*Exercise material*
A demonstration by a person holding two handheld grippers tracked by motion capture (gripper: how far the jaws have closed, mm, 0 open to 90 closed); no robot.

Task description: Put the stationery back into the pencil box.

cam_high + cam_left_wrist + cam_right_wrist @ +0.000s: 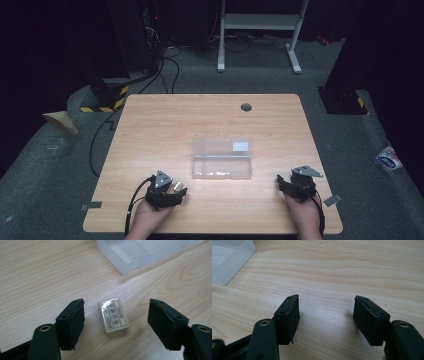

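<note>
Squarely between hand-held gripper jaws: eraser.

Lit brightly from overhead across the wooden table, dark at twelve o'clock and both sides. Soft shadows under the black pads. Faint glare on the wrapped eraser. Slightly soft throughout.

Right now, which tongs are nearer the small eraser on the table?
Left. The left tongs straddle the eraser, jaws on either side without touching it. The right tongs rest across the table, beyond the clear box.
</note>
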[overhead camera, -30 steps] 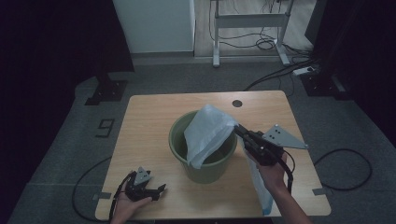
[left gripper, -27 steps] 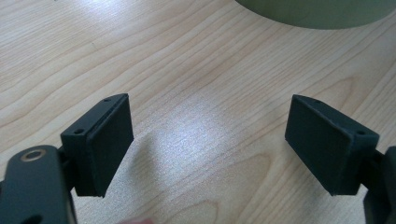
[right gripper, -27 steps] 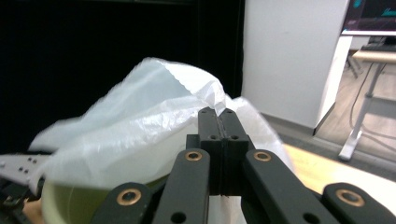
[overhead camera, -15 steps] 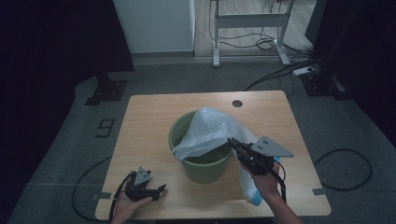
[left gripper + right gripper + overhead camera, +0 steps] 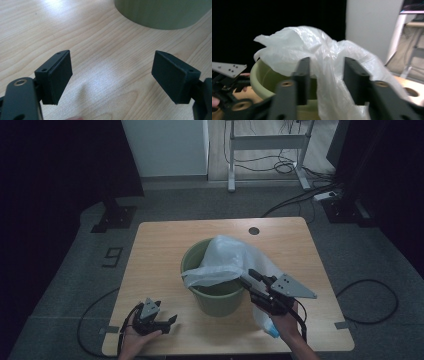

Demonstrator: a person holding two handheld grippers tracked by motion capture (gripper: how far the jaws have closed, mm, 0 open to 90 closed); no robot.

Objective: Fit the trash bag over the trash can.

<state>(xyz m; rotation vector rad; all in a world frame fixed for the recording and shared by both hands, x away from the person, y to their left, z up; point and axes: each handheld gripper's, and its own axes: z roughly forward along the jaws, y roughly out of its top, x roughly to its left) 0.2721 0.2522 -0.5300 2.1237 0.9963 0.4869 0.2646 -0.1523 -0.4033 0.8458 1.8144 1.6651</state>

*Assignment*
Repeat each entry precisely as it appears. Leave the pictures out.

*Solution for this exercise*
A demonstration by a person holding two handheld grippers tracked by motion capture (gripper: how far the jaws have closed, mm, 0 open to 90 closed); no robot.

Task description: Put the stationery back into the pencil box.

cam_high + cam_left_wrist + cam_right_wrist @ +0.000s: 

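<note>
Squarely between hand-held gripper jaws: eraser.

Lit brightly from overhead across the wooden table, dark at twelve o'clock and both sides. Soft shadows under the black pads. Faint glare on the wrapped eraser. Slightly soft throughout.

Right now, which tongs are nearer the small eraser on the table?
Left. The left tongs straddle the eraser, jaws on either side without touching it. The right tongs rest across the table, beyond the clear box.
</note>
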[overhead camera, -30 steps] 
[left gripper, -27 steps] 
[right gripper, -27 steps] 
[overhead camera, -15 steps] 
[left gripper + right gripper + overhead camera, +0 steps] 

Demonstrator: a person holding two handheld grippers tracked by motion capture (gripper: how far the jaws have closed, mm, 0 open to 90 closed); no robot.

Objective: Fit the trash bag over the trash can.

<state>(xyz m; rotation vector rad; all in a world frame fixed for the recording and shared by both hands, x away from the person, y to their left, z up; point and axes: each handheld gripper's, and its own axes: z roughly forward along the jaws, y roughly out of its top, x roughly to its left) 0.2721 0.2522 -0.5300 2.1237 0.9963 0.4869 0.2646 -0.1523 -0.4033 0.8458 1.8144 1.6651</state>

No further work is required for this exercise.